Automatic type conversions take place only when no direct match is found. For example, if the previous program is updated to contain an f(byte) method, that method will be called in preference to a type conversion taking place. Here is the updated program.

// Overload3 - Type Conversions and Overloading

using System;

class X
{
    public void f(byte b)
    {
        Console.WriteLine("Inside f(byte) with parameter = {0}", b);
    }
    
    public void f(int i)
    {
        Console.WriteLine("Inside f(int) with parameter = {0}", i);
    }

    public void f(double d)
    {
        Console.WriteLine("Inside f(double) with parameter = {0}", d);
    }
}

class Program
{
    static void Main()
    {
        X x = new X();

        int i = 100;
        double d = 100.5;
        byte b = 127;
        short s = 20;
        float f = 20.5f;

        x.f(i); // calls x.f(int)
        x.f(d); // calls x.f(double)

        x.f(b); // calls x.f(byte)
        x.f(s); // calls x.f(int) - with type conversion
        x.f(f); // calls x.f(double) - with type conversion
    }
}

The updated output is shown below.

Inside f(int) with parameter = 100
Inside f(double) with parameter = 100.5
Inside f(byte) with parameter = 127
Inside f(int) with parameter = 20
Inside f(double) with parameter = 20.5

When a byte was supplied as a parameter, an exact match occurred and the appropriate method was called; whereas, in the previous program a conversion then match took place.

Both ref and out participate in the signature and therefore overloading resolution. The following methods are distinct.

class X
{
 void f(int i)     {...}
 void f(ref int i) {...}
}

The following code fragment shows the different means of invocation.

X object = new X();
int i=10;

object.f(i);       // invokes X.f(int)
object.f(ref i);   // invokes X.f(ref int)

Although ref and out participate in overloading resolution, they are not sufficiently different to distinguish one from the other. For example, the following is not possible.

class X
{
 void f(out int i) {...}  // Error: ref and out not sufficiently different
 void f(ref int i) {...}
}

Note also that params does not participate in the signature of a method therefore it does not participate in overloading resolution.

Overloading Constructors

Constructors can be and quite frequently are overloaded. For example, a point class may have three constructors as follows.

class Point
{
    public double x;
    public double y;

    public Point()
    {
        x = 0;
        y = 0;
    }

    public Point(double xSet, double ySet)
    {
        x = xSet;
        y = ySet;
    }

    public Point(Point copy)
    {
        x = copy.x;
        y = copy.y;
    }
}

The first constructor is the default constructor and it sets the coordinates of the point to zero. The second constructor requires two input values and it initializes the coordinates of the point with the given values. The third constructor is the copy constructor. It replicates a point. The third constructor would be invoked as follows.

Point pt = new Point(20,30);
Point ptCopy = new Point(pt);  // invoke the copy constructor

On occasions, a constructor can call another constructor.

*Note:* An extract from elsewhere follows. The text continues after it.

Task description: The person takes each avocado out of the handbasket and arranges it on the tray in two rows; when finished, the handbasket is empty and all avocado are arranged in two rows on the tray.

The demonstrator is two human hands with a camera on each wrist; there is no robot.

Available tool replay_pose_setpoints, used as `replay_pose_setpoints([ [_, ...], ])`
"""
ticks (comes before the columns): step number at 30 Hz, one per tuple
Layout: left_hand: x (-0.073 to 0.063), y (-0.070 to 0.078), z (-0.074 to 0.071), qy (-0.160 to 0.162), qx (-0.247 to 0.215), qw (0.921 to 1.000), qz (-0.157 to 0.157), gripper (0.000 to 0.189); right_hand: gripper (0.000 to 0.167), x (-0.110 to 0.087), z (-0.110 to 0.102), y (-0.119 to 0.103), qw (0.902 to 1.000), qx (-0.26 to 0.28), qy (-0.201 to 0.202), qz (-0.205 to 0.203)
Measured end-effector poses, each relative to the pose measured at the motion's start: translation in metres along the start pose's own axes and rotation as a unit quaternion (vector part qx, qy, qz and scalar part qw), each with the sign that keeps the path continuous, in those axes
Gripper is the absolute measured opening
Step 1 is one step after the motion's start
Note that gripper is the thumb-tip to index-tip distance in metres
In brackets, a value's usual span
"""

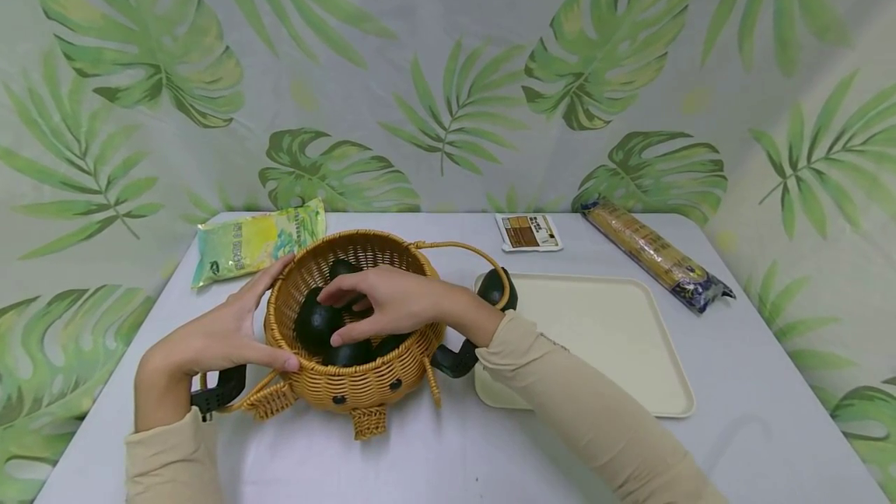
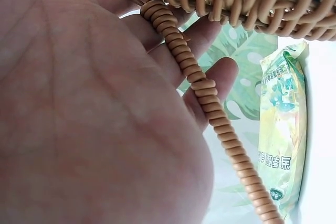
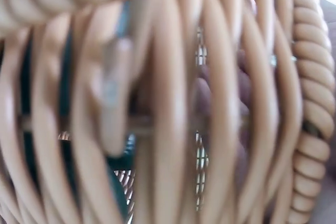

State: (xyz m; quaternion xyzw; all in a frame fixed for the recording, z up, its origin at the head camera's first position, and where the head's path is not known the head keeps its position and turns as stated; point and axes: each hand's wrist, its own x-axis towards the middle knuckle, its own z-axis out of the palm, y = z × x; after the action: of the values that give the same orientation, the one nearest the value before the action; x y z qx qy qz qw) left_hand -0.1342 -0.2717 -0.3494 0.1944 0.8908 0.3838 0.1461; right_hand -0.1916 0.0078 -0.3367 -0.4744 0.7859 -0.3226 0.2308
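Note:
A wicker basket [image 1: 364, 386] with several dark avocados [image 1: 316, 323] in it stands on the table, left of centre. My left hand [image 1: 220, 337] holds the basket's left side, its thumb on the front rim and its other fingers at the outer wall. In the left wrist view a wrapped wicker handle [image 2: 181, 53] crosses in front of those fingers. My right hand [image 1: 392, 298] is inside the basket over the avocados, fingers bent loosely and thumb apart. The right wrist view shows mostly the blurred basket weave [image 3: 220, 103]. Another dark avocado [image 1: 494, 286] lies at the tray's left end, partly behind the other handle.
A cream tray [image 1: 595, 341] lies to the right of the basket, beneath the right forearm. Along the back are a green-yellow bag [image 1: 255, 243], a small brown-and-white packet [image 1: 528, 232] and a long pasta-like package [image 1: 651, 251]. A leaf-print cloth [image 1: 448, 99] hangs behind.

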Motion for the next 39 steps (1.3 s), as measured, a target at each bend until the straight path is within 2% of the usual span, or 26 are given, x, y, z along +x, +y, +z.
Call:
replay_pose_setpoints([
  [7, 0.002, 0.001, 0.0, 0.002, 0.003, 1.0, 0.005, 0.136, 0.057, 0.001, 0.002, -0.003, 0.9956, -0.09, -0.026, -0.004],
  [10, 0.002, 0.001, 0.0, 0.001, 0.004, 1.0, 0.006, 0.135, 0.059, 0.002, 0.003, -0.002, 0.9933, -0.109, -0.039, -0.006],
  [19, 0.003, 0.001, 0.0, 0.002, 0.0, 1.0, 0.009, 0.135, 0.058, 0.009, 0.006, -0.002, 0.9878, -0.137, -0.075, -0.008],
  [26, 0.002, 0.001, 0.0, 0.001, 0.002, 1.0, 0.009, 0.136, 0.054, 0.013, 0.007, -0.004, 0.982, -0.177, -0.06, -0.025],
  [31, 0.003, 0.002, 0.001, 0.0, 0.005, 0.9999, 0.012, 0.136, 0.053, 0.017, 0.008, -0.004, 0.9802, -0.188, -0.043, -0.047],
  [33, 0.003, 0.002, 0.001, 0.001, 0.004, 0.9999, 0.013, 0.136, 0.053, 0.018, 0.008, -0.003, 0.9814, -0.183, -0.043, -0.041],
  [39, 0.003, 0.003, 0.001, 0.004, 0.001, 0.9999, 0.01, 0.136, 0.058, 0.018, 0.01, -0.001, 0.982, -0.168, -0.087, -0.005],
])
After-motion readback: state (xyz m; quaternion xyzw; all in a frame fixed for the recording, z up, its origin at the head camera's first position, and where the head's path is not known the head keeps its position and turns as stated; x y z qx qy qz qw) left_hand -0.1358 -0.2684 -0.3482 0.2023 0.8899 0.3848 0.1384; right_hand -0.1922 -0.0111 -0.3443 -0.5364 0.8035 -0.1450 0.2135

This is accomplished through another form of the this keyword. The required general form is shown below.

constructor_name(parameter_list1)
 : this(parameter_list2)
{
 ...
}

For example, the above point class can be rewritten so that one constructor calls another, as shown below.

// Point6 - Constructors - Overloading

using System;

class Point
{
    public double x;
    public double y;

    public Point()
    {
        x = 0;
        y = 0;
    }

    public Point(double xSet, double ySet)
    {
        x = xSet;
        y = ySet;
    }

    public Point(Point copy)             // calls other constructor
        : this(copy.x, copy.y) { }

    public override string ToString()
    {
        return "(" + x + "," + y + ")";
    }
}

class PointDemo
{
    static void Main()
    {
        Point p = new Point(3, 4);
        Point q = new Point(p);

        Console.WriteLine("Copy of {0} is {1}", p, q);

    }
}

The output of the program is as follows.

Copy of (3,4) is (3,4)

An advanced touch has been added in the form of a ToString method, which allows for simplified output. This technique will be covered in detail later.